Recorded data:
_ _ _ _ _

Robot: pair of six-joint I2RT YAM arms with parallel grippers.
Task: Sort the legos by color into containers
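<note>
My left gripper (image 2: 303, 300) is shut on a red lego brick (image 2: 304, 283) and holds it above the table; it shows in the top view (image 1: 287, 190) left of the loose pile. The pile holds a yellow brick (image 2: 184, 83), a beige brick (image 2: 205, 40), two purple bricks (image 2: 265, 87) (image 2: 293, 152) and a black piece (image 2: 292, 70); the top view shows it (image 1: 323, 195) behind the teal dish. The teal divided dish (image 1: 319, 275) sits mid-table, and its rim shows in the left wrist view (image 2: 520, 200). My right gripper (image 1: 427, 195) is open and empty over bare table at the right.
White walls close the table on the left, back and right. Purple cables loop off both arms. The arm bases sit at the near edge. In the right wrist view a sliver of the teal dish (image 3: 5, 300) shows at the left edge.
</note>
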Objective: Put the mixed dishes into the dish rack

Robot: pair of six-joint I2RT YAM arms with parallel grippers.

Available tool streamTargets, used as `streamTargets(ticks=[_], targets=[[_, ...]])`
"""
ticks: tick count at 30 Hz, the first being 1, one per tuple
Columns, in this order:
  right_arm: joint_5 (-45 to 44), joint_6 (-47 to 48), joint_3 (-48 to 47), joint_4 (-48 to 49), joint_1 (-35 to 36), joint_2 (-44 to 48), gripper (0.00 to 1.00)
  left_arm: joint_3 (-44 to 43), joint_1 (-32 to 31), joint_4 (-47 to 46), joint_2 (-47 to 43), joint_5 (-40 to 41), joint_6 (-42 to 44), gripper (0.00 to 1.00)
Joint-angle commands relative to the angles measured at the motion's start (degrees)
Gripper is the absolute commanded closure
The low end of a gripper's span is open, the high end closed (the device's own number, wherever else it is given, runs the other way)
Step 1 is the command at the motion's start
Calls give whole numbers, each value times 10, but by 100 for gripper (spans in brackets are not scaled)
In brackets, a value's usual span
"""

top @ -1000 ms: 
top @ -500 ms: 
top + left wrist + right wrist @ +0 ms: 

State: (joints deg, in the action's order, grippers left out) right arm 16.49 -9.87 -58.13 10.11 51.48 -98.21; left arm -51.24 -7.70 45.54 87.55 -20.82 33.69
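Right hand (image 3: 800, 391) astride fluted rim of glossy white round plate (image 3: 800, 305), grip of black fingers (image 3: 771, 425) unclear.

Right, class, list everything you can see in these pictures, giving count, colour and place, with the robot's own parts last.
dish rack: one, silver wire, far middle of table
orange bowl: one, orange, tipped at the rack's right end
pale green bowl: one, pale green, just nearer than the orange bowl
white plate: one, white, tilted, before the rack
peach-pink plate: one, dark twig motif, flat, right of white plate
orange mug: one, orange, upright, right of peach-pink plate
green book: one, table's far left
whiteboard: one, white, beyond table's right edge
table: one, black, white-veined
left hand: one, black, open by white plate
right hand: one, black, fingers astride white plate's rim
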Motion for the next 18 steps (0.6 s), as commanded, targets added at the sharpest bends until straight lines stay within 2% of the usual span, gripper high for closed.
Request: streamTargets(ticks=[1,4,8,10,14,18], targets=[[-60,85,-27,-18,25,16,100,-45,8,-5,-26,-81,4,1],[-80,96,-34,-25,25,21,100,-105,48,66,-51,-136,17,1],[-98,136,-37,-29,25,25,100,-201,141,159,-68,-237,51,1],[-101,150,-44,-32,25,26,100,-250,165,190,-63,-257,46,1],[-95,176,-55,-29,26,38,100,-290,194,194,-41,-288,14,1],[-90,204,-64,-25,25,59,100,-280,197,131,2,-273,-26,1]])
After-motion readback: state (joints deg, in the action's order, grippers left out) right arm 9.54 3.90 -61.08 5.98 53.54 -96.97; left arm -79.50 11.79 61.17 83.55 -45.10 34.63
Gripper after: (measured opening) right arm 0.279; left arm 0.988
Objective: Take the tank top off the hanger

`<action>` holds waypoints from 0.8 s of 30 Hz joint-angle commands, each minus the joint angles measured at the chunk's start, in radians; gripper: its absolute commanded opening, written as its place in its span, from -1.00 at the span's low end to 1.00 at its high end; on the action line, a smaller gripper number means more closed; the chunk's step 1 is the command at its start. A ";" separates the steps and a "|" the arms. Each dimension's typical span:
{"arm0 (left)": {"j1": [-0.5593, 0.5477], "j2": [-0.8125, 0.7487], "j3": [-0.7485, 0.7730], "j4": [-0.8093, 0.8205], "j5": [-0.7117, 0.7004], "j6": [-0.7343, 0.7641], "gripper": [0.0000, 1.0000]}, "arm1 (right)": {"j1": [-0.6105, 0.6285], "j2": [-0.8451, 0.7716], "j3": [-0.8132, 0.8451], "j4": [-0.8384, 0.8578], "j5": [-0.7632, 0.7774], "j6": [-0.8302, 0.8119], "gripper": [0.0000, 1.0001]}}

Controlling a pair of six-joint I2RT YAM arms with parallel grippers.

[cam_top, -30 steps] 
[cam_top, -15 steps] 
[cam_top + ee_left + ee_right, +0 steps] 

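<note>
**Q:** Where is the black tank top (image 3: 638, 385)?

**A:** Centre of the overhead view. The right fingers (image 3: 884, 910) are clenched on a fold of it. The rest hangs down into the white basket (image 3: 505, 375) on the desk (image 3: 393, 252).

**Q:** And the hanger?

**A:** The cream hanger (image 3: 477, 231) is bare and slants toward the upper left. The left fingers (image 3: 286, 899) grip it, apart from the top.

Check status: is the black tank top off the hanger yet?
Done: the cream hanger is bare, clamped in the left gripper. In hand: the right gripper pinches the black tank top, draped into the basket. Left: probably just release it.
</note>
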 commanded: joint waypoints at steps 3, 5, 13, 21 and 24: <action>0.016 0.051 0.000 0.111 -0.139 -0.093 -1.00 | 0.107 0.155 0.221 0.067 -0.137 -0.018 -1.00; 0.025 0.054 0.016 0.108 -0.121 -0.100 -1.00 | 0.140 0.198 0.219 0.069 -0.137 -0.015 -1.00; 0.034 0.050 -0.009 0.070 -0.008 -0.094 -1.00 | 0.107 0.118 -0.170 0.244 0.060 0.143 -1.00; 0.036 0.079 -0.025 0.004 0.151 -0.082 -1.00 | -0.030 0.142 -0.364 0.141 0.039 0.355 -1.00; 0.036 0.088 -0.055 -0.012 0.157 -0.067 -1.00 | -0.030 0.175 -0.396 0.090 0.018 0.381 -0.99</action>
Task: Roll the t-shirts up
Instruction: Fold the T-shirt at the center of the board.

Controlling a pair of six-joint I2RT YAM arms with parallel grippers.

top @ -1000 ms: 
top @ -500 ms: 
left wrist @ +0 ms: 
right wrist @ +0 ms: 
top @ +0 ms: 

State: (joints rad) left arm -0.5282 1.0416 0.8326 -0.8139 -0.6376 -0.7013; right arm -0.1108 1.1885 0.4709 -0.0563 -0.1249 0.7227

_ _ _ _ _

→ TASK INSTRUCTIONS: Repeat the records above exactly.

→ TASK RESPONSE:
Robot: pair of six-joint I2RT YAM arms with parallel grippers.
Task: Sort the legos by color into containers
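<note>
My left gripper (image 2: 303, 300) is shut on a red lego brick (image 2: 304, 283) and holds it above the table; it shows in the top view (image 1: 287, 190) left of the loose pile. The pile holds a yellow brick (image 2: 184, 83), a beige brick (image 2: 205, 40), two purple bricks (image 2: 265, 87) (image 2: 293, 152) and a black piece (image 2: 292, 70); the top view shows it (image 1: 323, 195) behind the teal dish. The teal divided dish (image 1: 319, 275) sits mid-table, and its rim shows in the left wrist view (image 2: 520, 200). My right gripper (image 1: 427, 195) is open and empty over bare table at the right.
White walls close the table on the left, back and right. Purple cables loop off both arms. The arm bases sit at the near edge. In the right wrist view a sliver of the teal dish (image 3: 5, 300) shows at the left edge.
</note>
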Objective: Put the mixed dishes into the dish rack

Robot: pair of six-joint I2RT YAM arms with parallel grippers.

Available tool streamTargets, used as `streamTargets(ticks=[_], targets=[[_, ...]])`
"""
ticks: tick count at 30 Hz, the first being 1, one per tuple
Columns, in this order:
  right_arm: joint_5 (-45 to 44), joint_6 (-47 to 48), joint_3 (-48 to 47), joint_4 (-48 to 49), joint_1 (-35 to 36), joint_2 (-44 to 48), gripper (0.00 to 1.00)
  left_arm: joint_3 (-44 to 43), joint_1 (-32 to 31), joint_4 (-47 to 46), joint_2 (-47 to 43), joint_5 (-40 to 41), joint_6 (-42 to 44), gripper (0.00 to 1.00)
Joint-angle commands relative to the angles measured at the motion's start (degrees)
Gripper is the absolute commanded closure
The low end of a gripper's span is open, the high end closed (the device's own number, wherever else it is given, runs the other way)
Step 1 is the command at the motion's start
Calls give whole numbers, each value times 10, but by 100 for gripper (spans in brackets are not scaled)
In brackets, a value's usual span
"""

top @ -1000 ms: 
top @ -500 ms: 
top + left wrist + right wrist @ +0 ms: 

State: (joints deg, in the action's order, grippers left out) right arm 16.49 -9.87 -58.13 10.11 51.48 -98.21; left arm -51.24 -7.70 45.54 87.55 -20.82 33.69
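Right hand (image 3: 800, 391) astride fluted rim of glossy white round plate (image 3: 800, 305), grip of black fingers (image 3: 771, 425) unclear.

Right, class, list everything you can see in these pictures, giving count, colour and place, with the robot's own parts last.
dish rack: one, silver wire, far middle of table
orange bowl: one, orange, tipped at the rack's right end
pale green bowl: one, pale green, just nearer than the orange bowl
white plate: one, white, tilted, before the rack
peach-pink plate: one, dark twig motif, flat, right of white plate
orange mug: one, orange, upright, right of peach-pink plate
green book: one, table's far left
whiteboard: one, white, beyond table's right edge
table: one, black, white-veined
left hand: one, black, open by white plate
right hand: one, black, fingers astride white plate's rim
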Motion for the next 18 steps (0.6 s), as commanded, targets added at the sharpest bends until straight lines stay within 2% of the usual span, gripper high for closed.
Request: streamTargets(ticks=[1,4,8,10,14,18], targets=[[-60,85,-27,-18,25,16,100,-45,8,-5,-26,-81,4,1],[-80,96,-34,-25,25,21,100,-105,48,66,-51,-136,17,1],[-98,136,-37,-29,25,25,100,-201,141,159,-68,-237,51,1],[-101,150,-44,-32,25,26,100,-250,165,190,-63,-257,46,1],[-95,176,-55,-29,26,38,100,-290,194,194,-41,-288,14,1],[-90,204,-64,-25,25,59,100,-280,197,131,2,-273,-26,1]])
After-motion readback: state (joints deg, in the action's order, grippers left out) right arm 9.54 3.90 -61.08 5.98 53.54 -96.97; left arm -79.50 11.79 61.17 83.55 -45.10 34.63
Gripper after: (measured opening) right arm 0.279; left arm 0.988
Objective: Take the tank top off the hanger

`<action>` holds waypoints from 0.8 s of 30 Hz joint-angle commands, each minus the joint angles measured at the chunk's start, in radians; gripper: its absolute commanded opening, written as its place in its span, from -1.00 at the span's low end to 1.00 at its high end; on the action line, a smaller gripper number means more closed; the chunk's step 1 is the command at its start. A ";" separates the steps and a "|" the arms. Each dimension's typical span:
{"arm0 (left)": {"j1": [-0.5593, 0.5477], "j2": [-0.8125, 0.7487], "j3": [-0.7485, 0.7730], "j4": [-0.8093, 0.8205], "j5": [-0.7117, 0.7004], "j6": [-0.7343, 0.7641], "gripper": [0.0000, 1.0000]}, "arm1 (right)": {"j1": [-0.6105, 0.6285], "j2": [-0.8451, 0.7716], "j3": [-0.8132, 0.8451], "j4": [-0.8384, 0.8578], "j5": [-0.7632, 0.7774], "j6": [-0.8302, 0.8119], "gripper": [0.0000, 1.0001]}}

Controlling a pair of six-joint I2RT YAM arms with parallel grippers.

[cam_top, -30 steps] 
[cam_top, -15 steps] 
[cam_top + ee_left + ee_right, +0 steps] 

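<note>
**Q:** Where is the black tank top (image 3: 638, 385)?

**A:** Centre of the overhead view. The right fingers (image 3: 884, 910) are clenched on a fold of it. The rest hangs down into the white basket (image 3: 505, 375) on the desk (image 3: 393, 252).

**Q:** And the hanger?

**A:** The cream hanger (image 3: 477, 231) is bare and slants toward the upper left. The left fingers (image 3: 286, 899) grip it, apart from the top.

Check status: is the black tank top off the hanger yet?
Done: the cream hanger is bare, clamped in the left gripper. In hand: the right gripper pinches the black tank top, draped into the basket. Left: probably just release it.
</note>
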 commanded: joint waypoints at steps 3, 5, 13, 21 and 24: <action>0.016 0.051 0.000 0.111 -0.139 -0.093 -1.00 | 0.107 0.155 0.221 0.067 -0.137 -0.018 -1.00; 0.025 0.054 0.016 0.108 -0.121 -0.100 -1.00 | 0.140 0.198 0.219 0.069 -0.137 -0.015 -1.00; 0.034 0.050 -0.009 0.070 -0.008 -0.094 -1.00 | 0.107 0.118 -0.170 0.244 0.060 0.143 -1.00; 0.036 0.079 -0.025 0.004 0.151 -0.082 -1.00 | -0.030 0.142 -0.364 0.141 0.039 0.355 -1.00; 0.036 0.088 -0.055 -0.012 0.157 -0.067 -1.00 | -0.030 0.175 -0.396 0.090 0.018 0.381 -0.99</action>
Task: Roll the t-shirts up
Instruction: Fold the T-shirt at the center of the board.

Controlling a pair of six-joint I2RT YAM arms with parallel grippers.

top @ -1000 ms: 
top @ -500 ms: 
left wrist @ +0 ms: 
right wrist @ +0 ms: 
top @ +0 ms: 

State: (joints rad) left arm -0.5282 1.0416 0.8326 -0.8139 -0.6376 -0.7013; right arm -0.1108 1.1885 0.4709 -0.0563 -0.1249 0.7227

No additional output is required.